# Task objective:
Print the listing from its top line through the line containing "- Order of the", nothing more, and leave out the pictures.

# Information shown:
┌──

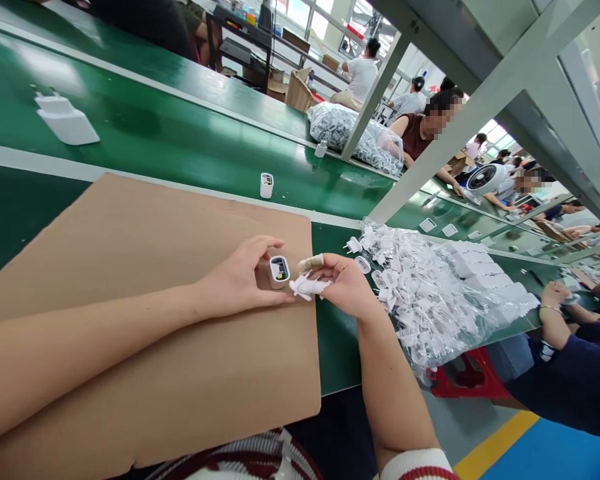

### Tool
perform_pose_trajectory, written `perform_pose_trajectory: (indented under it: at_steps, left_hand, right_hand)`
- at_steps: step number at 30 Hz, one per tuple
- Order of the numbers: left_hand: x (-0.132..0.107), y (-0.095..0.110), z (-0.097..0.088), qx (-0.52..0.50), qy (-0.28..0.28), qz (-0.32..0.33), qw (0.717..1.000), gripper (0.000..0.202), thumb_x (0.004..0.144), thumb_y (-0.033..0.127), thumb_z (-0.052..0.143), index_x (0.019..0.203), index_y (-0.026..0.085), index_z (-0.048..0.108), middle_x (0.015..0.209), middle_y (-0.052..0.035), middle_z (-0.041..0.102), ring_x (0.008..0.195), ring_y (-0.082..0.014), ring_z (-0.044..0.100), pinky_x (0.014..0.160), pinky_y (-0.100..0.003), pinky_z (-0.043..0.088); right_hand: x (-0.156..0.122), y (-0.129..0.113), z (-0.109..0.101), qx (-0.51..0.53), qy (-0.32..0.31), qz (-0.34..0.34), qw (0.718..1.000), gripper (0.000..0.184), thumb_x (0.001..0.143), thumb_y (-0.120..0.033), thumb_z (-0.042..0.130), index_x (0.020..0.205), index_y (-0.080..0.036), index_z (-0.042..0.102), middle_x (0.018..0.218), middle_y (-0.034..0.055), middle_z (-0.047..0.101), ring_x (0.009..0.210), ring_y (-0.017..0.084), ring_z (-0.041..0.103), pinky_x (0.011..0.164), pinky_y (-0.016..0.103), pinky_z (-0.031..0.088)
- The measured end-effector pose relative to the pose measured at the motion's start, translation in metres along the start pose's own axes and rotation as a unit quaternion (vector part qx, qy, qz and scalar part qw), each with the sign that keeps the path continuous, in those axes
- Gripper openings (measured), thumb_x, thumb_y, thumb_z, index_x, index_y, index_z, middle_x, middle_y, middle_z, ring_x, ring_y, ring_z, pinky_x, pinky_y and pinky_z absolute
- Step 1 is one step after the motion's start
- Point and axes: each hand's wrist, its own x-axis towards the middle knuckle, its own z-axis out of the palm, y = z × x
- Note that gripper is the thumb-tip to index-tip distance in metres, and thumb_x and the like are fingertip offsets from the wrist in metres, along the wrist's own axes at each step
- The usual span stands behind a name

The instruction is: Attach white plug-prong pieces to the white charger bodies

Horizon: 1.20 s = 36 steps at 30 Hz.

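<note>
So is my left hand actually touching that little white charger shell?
Touching. The head view shows the left hand pinching the white charger shell between thumb and fingers, with no gap visible.

Head cam, one view: worn by the person, looks fwd & down over the bench, close on the hands.

Lens sits above the near edge of the cardboard sheet (155, 280). Forearms enter from bottom & left, so the left hand (240, 277) w/ charger shell (279, 270) and right hand (347, 287) w/ plug piece (307, 287) land mid-frame, fingers clear. View is rolled: green belt (180, 133) edges slope down to the right. Wide angle takes in the striped top (260, 460) at the near edge, bag of plugs (430, 300) right, a co-worker (420, 130) far right. Grey frame post (480, 100) crosses upper right, near the lens.
</note>
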Motion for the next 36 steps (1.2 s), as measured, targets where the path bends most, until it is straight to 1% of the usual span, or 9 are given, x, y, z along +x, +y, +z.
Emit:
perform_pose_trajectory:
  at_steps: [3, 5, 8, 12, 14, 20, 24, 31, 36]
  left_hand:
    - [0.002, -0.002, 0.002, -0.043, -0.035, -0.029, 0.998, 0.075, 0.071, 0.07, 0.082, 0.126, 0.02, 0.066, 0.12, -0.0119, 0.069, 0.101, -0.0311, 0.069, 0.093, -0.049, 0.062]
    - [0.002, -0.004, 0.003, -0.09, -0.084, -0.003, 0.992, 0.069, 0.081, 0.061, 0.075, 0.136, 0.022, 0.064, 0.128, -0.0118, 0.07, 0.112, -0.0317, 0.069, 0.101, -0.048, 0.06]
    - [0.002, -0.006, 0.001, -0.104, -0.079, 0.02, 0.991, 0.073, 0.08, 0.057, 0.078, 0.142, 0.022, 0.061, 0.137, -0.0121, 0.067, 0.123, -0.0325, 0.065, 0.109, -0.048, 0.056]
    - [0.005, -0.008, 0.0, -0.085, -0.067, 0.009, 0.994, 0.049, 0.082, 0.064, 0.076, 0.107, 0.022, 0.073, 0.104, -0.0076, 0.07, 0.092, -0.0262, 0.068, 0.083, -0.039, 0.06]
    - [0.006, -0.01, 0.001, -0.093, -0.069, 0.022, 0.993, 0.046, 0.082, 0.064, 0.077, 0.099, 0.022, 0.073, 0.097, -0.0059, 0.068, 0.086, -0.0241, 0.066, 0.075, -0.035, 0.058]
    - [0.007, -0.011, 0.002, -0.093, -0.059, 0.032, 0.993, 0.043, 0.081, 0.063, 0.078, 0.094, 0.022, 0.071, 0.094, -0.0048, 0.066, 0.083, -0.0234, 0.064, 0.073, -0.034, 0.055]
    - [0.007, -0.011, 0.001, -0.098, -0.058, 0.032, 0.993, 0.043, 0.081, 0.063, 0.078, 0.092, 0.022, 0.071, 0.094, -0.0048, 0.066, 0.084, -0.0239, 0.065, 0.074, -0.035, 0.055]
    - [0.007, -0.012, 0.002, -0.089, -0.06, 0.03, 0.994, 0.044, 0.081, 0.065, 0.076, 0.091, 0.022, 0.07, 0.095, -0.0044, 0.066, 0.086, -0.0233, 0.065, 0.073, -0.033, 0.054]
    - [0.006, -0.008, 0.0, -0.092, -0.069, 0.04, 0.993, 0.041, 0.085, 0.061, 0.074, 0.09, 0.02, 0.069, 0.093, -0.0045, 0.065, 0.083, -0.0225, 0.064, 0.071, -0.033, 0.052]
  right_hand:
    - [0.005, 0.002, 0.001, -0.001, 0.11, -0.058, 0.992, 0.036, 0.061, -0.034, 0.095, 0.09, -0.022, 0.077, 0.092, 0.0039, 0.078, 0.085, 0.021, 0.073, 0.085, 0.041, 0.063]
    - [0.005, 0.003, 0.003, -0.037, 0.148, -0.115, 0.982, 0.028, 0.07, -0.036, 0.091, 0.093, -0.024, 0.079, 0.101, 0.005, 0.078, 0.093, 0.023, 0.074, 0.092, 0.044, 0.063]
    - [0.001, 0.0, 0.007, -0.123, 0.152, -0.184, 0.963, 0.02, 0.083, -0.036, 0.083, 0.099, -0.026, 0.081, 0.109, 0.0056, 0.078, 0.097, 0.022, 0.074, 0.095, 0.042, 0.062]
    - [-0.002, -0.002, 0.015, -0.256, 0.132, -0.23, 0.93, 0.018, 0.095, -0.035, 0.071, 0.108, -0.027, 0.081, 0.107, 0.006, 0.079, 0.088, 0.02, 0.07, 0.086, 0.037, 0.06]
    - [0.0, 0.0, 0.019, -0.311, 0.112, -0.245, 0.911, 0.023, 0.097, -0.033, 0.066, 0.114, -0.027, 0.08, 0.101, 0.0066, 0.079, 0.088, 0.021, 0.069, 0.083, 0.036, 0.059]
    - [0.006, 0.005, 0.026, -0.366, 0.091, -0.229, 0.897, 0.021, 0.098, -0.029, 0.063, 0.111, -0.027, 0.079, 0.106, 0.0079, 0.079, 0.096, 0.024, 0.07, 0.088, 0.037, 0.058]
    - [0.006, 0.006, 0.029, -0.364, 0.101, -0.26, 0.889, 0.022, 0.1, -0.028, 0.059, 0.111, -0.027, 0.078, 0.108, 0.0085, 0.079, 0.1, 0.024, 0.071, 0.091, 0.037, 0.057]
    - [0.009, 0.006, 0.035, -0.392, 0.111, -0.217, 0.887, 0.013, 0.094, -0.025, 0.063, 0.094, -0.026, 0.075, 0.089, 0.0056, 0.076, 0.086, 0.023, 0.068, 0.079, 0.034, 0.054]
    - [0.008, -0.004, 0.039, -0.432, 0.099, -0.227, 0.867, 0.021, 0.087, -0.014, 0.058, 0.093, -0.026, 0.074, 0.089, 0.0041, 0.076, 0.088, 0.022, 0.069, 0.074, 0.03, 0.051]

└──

# Expected answer:
### Tool
perform_pose_trajectory, written `perform_pose_trajectory: (indented under it: at_steps, left_hand, right_hand)`
- at_steps: step number at 30 Hz, one per tuple
- Order of the numbers: left_hand: x (-0.132..0.107), y (-0.095..0.110), z (-0.097..0.088), qx (-0.52..0.50), qy (-0.28..0.28), qz (-0.32..0.33), qw (0.717..1.000), gripper (0.000..0.202), thumb_x (0.004..0.144), thumb_y (-0.033..0.127), thumb_z (-0.052..0.143), index_x (0.019..0.203), index_y (-0.026..0.085), index_z (-0.048..0.108), middle_x (0.015..0.209), middle_y (-0.052..0.035), middle_z (-0.041..0.102), ring_x (0.008..0.195), ring_y (-0.082..0.014), ring_z (-0.044..0.100), pinky_x (0.014..0.160), pinky_y (-0.100..0.003), pinky_z (-0.043..0.088); right_hand: x (-0.156..0.122), y (-0.129..0.113), z (-0.109..0.101), qx (-0.51..0.53), qy (-0.32..0.31), qz (-0.34..0.34), qw (0.718..1.000), gripper (0.000..0.184), thumb_x (0.001..0.143), thumb_y (-0.120..0.033), thumb_z (-0.042..0.130), index_x (0.020..0.205), index_y (-0.080..0.036), index_z (-0.042..0.102), middle_x (0.018..0.218), middle_y (-0.034..0.055), middle_z (-0.047..0.101), ring_x (0.009..0.210), ring_y (-0.017..0.084), ring_z (-0.041..0.103), pinky_x (0.011..0.164), pinky_y (-0.016..0.103), pinky_z (-0.031..0.088)

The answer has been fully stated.